- Leader: Hashem Mahameed
- Founded: 2002
- Split from: United Arab List
- Ideology: Israeli Arab interest
- Most MKs: 1 (1999)

Election symbol
- צף‎

= Progressive National Alliance =

The Progressive National Alliance (ברית לאומית מתקדמת, Brit Leumit Mitkademet), originally known as National Unity – National Progressive Alliance (אחדות לאומית – הברית הלאומית המתקדמת, Ahdhut Leumit – HaBrit HaLeumit HaMitkademet), was a small Arab political party in Israel in the early 21st century.

==Background==
The party was formed in December 2002 when Hashem Mahameed left Hadash. He turned the faction into a full political party in order to participate in the 2003 elections, renaming it the Progressive National Alliance. However, the party won only 20,571 votes (0.7%), less than half the number needed to cross the 1.5% electoral threshold. Amongst Israeli Arabs the party won 6.3% of the vote, almost all of them in Mahmeed's hometown, Umm al-Fahm.

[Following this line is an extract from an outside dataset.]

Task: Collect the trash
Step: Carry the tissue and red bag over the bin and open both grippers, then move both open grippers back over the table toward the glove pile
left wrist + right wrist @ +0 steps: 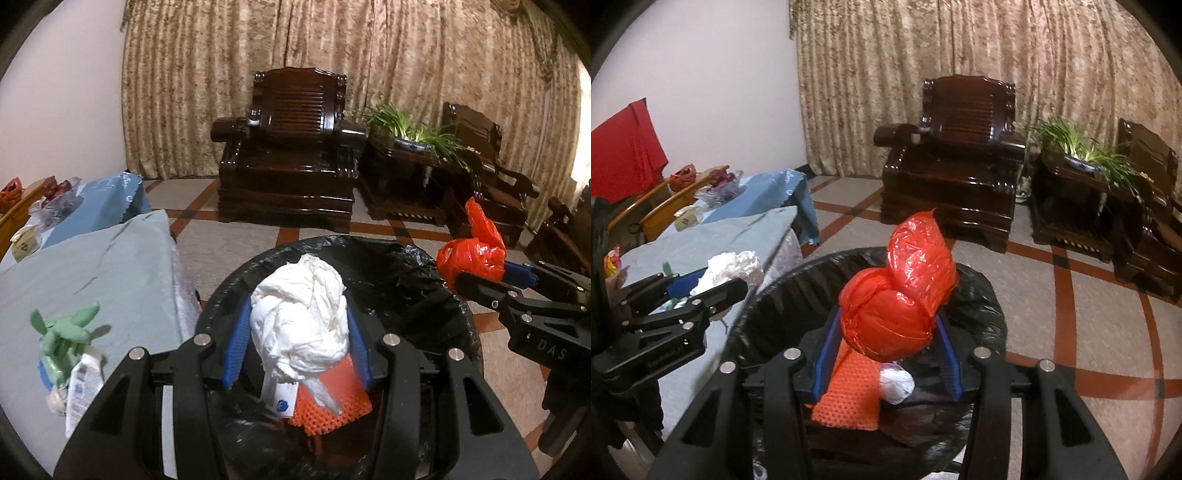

Since running in the municipal elections in Umm al-Fahm in October 2003 as part of an alliance with Hadash, Balad and the Sons of the Village Movement, the party has not been active in politics since and appears to have disbanded. Mahmeed was a contender for a place on Hadash's list in the 2006 elections, but was not on the final slate.